CFs that carry out both taxable and non-VAT-taxable transactions are entrusted with the obligation to maintain separate accounting for them (clause 4 of Article 149 of the Tax Code of the Russian Federation), the rules of which are specified in the accounting policy. For purchases for charitable purposes, input VAT is taken into account in the purchase price and is not accepted for deduction (subclause 1, clause 2, article 170 of the Tax Code of the Russian Federation). For purchases for commercial purposes, VAT can be deducted, and sales will be subject to tax assessment.

According to paragraph 5 of Art. 149 of the Tax Code of the Russian Federation, when submitting a corresponding application to the tax authority, it is possible to refuse the VAT exemption for charitable transactions - then you can deduct the corresponding input VAT, which sometimes turns out to be more profitable.

Tax deduction for non-monetary charity

Charity is not only a donation of money, but also a gift of a thing or right for generally beneficial purposes.

Things are objects of civil rights, including:

  • cash and certificated securities;
  • property, including non-cash funds;
  • uncertificated securities;
  • property rights;
  • results of work and provision of services;
  • protected results of intellectual activity and equivalent to them
  • means of individualization (intellectual property);
  • intangible benefits.

This means that you can donate not only money, but also property to a charitable foundation or non-profit organization (see list of organizations above).

In addition, you can receive a tax deduction if you provided a gratuitous service or transferred property rights.

When submitting a 3-NDFL declaration for social tax deduction for charity, you must attach payment documents confirming the value of the donated property and the Transfer and Acceptance Certificate.

An example from the practice of tax experts of the online service NDFLka.ru

Oleg K. donated two pianos to the music school in 2022. The total cost of the property was 300 thousand rubles, which was confirmed by a receipt from the store and payment documents. At the same time, a Transfer and Acceptance Certificate was signed. The client asked whether he has the right to a tax deduction and when he can apply.

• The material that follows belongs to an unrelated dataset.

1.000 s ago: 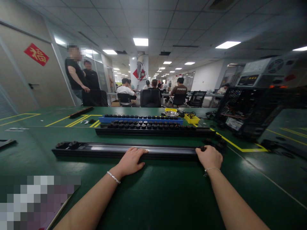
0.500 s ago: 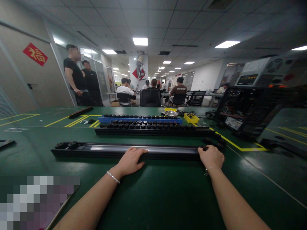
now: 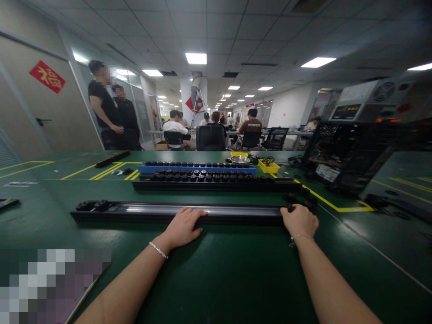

Experts carefully studied Oleg K.’s documents and came to the following conclusion. In 2022, he can claim his right and receive a tax deduction. To do this, you need to submit a package of documents to the tax office, including a 3-NDFL declaration, a Transfer and Acceptance Certificate, a receipt for the purchase of musical instruments and payment slips confirming payment.

If the donation amount does not exceed 25% of Oleg K.’s income for 2022, then he has the right to a tax deduction for charity for the amount of the donation. 39,000 rubles (13% x 300 thousand rubles) will be returned to the client’s account.

Charitable fund and payroll taxes

When paying income to individuals, it is necessary to remember personal income tax and social contributions. If there were no such payments, and employees work on a voluntary basis (clause 2 of Article 7.1 of Law No. 135-FZ), then the 2-NDFL certificate and the 6-NDFL calculation are not submitted, since the BF will not be considered a tax agent (clause 1 Article 226 of the Tax Code of the Russian Federation). When providing charitable assistance to individuals, for the purpose of exempting these payments from personal income tax, one must be guided by Art. 217 of the Tax Code of the Russian Federation: payments from charitable organizations are exempt from personal income tax (clause 8.2 of Article 217 of the Tax Code of the Russian Federation).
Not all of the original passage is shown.